Au cœur de l’internement, la déprime. Dans l’enceinte de l’hôpital psychiatrique de Thiaroye, dans la banlieue dakaroise, les grands arbres plantés ça et là offrent un accueil plaisant. De prime abord, l’environnement semble propice au repos. Fidèle au contexte culturel, des cases disséminées en rond, font office de services de consultation, d’hospitalisation, d’internement…Aux alentours de ces pavillons dénommés « villages », des hommes et des femmes déambulent dans ces espaces très exotiques. Sans y prêter attention, on croise des malades tout à fait libres de leur mouvement. Pour la plupart, ils ont été hospitalisés dans ces services « fermés » de l’hôpital à la demande de leurs proches. Malgré la douceur de vivre qui y règne, l’endroit reste très chargé d’émotions. Sur les visages, des malades comme des accompagnants, se lit une tristesse qui rappelle la lourde réalité de l’endroit. Comme si le temps s’était arrêté, l’attente est longue pour les patients et ils ne comprennent pas toujours leur présence dans ces lieux « froids ». Leurs journées sont rythmées par des traitements auxquels ils se soumettent sans avoir guère le choix. A leurs côtés, un personnel soignant en blouse blanche, débordé par l’affluence quotidienne. Consultations, administration de neuroleptiques, hospitalisation, font partie de leur routine.
Mamadou est venu consulter cet après-midi. Etudiant en niveau DEA, il est hospitalisé ici depuis quelques jours et souffre de psychose liée à une consommation abusive de cannabis. La démarche nonchalante, la maladie a fini par l’éloigner des amphithéâtres. Accompagné de sa maman qui souffre aussi de la situation, le malade trentenaire se plaint de douleur due aux injections reçues le matin. « Cet enfant me fatigue », lance la maman, visiblement brisée et inquiète pour l’avenir de son fils.
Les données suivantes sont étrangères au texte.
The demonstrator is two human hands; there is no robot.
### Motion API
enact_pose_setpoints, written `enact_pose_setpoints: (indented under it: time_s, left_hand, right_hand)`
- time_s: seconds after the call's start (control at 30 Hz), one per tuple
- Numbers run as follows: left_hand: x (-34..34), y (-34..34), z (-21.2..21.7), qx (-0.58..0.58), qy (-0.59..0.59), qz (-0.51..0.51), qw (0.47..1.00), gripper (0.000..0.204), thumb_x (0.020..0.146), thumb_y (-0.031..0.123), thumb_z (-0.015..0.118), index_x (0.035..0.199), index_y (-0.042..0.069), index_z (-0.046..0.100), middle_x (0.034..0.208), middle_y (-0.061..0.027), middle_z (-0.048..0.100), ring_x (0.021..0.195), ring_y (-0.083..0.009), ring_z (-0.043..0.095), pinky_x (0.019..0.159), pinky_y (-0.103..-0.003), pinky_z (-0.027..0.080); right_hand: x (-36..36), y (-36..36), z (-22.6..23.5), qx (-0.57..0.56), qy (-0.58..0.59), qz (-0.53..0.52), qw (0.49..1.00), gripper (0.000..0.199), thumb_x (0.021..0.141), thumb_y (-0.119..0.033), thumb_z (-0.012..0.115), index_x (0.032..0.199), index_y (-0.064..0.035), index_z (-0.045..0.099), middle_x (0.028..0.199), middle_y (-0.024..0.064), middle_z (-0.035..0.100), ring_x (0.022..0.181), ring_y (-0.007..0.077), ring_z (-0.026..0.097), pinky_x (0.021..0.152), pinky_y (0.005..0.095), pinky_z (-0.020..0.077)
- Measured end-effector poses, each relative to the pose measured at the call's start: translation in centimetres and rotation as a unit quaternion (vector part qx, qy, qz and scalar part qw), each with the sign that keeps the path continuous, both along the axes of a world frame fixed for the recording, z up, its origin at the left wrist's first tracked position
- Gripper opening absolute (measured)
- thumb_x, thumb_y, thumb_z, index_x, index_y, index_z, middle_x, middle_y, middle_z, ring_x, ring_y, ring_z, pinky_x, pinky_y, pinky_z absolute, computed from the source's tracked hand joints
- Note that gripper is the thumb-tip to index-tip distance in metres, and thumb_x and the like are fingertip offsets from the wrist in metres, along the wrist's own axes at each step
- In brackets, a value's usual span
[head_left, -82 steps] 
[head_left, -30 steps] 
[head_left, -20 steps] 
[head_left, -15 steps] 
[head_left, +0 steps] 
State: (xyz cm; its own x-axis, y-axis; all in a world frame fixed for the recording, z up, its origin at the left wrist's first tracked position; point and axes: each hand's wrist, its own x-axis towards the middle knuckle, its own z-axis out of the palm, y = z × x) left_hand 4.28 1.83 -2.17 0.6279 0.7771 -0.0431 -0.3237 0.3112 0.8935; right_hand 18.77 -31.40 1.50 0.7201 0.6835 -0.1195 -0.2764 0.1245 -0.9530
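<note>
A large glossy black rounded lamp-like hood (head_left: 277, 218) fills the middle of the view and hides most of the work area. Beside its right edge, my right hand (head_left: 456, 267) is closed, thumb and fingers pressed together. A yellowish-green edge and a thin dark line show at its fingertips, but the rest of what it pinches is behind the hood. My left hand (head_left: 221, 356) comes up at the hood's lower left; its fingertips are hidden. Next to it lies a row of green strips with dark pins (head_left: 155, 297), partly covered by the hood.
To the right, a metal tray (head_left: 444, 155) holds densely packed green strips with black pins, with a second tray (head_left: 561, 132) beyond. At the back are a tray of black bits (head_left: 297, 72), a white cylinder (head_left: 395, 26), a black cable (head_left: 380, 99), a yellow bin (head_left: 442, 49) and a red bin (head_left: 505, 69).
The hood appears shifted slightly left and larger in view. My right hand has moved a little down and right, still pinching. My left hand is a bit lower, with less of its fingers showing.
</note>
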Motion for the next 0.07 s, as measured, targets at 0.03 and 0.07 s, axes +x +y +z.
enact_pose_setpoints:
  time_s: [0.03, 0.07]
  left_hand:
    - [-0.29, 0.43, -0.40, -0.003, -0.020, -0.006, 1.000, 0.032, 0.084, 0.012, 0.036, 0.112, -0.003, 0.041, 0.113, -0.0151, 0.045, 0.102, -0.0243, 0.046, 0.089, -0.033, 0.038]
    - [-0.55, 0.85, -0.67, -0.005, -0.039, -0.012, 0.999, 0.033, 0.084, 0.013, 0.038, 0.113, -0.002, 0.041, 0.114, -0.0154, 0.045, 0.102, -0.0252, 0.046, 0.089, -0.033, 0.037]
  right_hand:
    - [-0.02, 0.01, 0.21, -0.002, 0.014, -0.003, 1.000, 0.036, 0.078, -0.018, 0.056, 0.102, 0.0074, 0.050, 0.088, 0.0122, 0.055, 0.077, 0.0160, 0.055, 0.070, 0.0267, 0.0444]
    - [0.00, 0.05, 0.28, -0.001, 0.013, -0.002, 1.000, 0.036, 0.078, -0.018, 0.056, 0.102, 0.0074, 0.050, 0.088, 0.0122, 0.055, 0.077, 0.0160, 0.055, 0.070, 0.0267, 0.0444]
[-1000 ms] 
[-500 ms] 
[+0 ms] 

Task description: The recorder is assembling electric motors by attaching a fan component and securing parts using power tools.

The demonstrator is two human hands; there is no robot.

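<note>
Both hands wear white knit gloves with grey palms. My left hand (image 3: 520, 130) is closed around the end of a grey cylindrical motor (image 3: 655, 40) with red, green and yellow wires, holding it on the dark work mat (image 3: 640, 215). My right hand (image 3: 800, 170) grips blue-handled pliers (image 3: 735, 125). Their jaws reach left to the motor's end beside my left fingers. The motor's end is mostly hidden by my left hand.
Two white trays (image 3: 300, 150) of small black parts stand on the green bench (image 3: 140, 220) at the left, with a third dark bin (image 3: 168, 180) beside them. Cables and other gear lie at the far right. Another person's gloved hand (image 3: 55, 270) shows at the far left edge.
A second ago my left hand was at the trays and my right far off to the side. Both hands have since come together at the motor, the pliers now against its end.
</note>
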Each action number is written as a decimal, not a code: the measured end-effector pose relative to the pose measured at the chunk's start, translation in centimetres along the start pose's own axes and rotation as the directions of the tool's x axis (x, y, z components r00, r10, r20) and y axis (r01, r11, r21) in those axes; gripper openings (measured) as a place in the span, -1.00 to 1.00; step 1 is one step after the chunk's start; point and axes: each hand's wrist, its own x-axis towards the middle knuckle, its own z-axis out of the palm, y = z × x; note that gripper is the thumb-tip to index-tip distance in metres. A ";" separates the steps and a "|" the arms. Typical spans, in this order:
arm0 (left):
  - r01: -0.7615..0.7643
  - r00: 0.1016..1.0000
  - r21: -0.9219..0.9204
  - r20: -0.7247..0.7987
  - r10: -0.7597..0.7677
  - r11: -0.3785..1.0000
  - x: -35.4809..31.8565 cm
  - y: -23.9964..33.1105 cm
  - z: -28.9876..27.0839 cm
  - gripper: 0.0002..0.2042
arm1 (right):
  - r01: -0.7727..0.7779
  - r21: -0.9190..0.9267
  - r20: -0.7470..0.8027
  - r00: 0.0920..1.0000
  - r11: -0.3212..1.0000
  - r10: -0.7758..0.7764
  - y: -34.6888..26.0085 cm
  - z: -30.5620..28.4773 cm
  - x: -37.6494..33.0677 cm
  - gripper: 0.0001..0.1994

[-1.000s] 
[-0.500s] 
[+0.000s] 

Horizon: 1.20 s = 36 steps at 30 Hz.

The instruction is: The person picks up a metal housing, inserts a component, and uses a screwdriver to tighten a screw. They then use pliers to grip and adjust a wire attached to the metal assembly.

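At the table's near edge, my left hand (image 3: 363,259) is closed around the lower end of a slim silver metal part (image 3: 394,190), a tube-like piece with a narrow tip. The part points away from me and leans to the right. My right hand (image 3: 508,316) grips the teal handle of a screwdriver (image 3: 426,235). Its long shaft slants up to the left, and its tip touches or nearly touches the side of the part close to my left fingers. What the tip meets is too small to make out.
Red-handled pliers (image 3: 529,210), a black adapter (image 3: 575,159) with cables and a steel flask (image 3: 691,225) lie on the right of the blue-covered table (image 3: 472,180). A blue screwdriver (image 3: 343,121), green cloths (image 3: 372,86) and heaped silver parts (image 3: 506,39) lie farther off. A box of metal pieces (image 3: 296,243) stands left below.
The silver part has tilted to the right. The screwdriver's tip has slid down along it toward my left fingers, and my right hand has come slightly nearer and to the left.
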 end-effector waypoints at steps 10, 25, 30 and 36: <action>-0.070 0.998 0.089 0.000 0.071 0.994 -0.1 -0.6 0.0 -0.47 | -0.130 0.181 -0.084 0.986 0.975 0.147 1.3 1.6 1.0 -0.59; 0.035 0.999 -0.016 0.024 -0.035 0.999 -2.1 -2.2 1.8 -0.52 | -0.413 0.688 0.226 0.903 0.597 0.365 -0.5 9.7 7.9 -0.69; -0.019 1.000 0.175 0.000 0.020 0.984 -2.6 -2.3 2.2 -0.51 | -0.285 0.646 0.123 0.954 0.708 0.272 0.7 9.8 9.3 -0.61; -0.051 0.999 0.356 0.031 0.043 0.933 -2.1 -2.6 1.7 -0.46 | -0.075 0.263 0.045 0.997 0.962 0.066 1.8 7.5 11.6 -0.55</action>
Son médecin-traitant décide devant nous de taire la pathologie mentale dont souffre exactement ce jeune étudiant. Troubles affectifs, troubles obsessionnels compulsifs, troubles d’alimentation d’anxiété et de la personnalité…Reste que le tableau qui revient le plus souvent est la schizophrénie. Pourtant cette pathologie mentale est courante chez les jeunes et constitue une modification du fonctionnement du cerveau qui perturbe le processus de la pensée et du jugement, la perception sensorielle et la capacité d’interpréter ou de réagir de façon appropriée à des situations. Mais pour le cas du Sénégal, ces troubles sont souvent précipités par l’abus de drogues, d’inhalants, mais surtout de cannabis. Comme Mamadou, ils sont de plus en plus nombreux, les jeunes dont l’usage de drogue a conduit à l’internement au niveau d’une structure psychiatrique. « La couche jeune peut être intéressée pour plusieurs raisons. Certains jeunes peuvent développer une schizophrénie, une psychose maniaco-dépressive…Mais nous recevons de plus en plus dans nos structures des jeunes qui présentent des problèmes psychiatriques liés à l’usage des troubles addictifs. Soit c’est l’alcool, la drogue (dure, ou le cannabis). Et on se rend compte que près de 30 à 40% de nos consultations qui tournent autour des jeunes entre 16 et 30 ans concernent la drogue », renseigne le Dr Léopold Boissy psychiatre à Thiaroye.
En effet, dans toutes les structures sanitaires, ce sont surtout les jeunes entre 18 et 30 ans faisant usage de drogues qui sont victimes des troubles mentaux. Toutefois, même si les problèmes d’usage d’alcool ou d’autres drogues sont très liés à ceux de santé mentale des jeunes, il est à préciser qu’ils agissent diversement les uns sur les autres. D’après le docteur Boissy : « les problèmes de santé mentale peuvent précéder l’usage d’alcool ou d’autres drogues et provenir par exemple de facteurs génétiques ou autres. De la même manière, ces pathologies mentales peuvent se développer très rapidement à cause de l’usage d’alcool ou d’autres drogues ».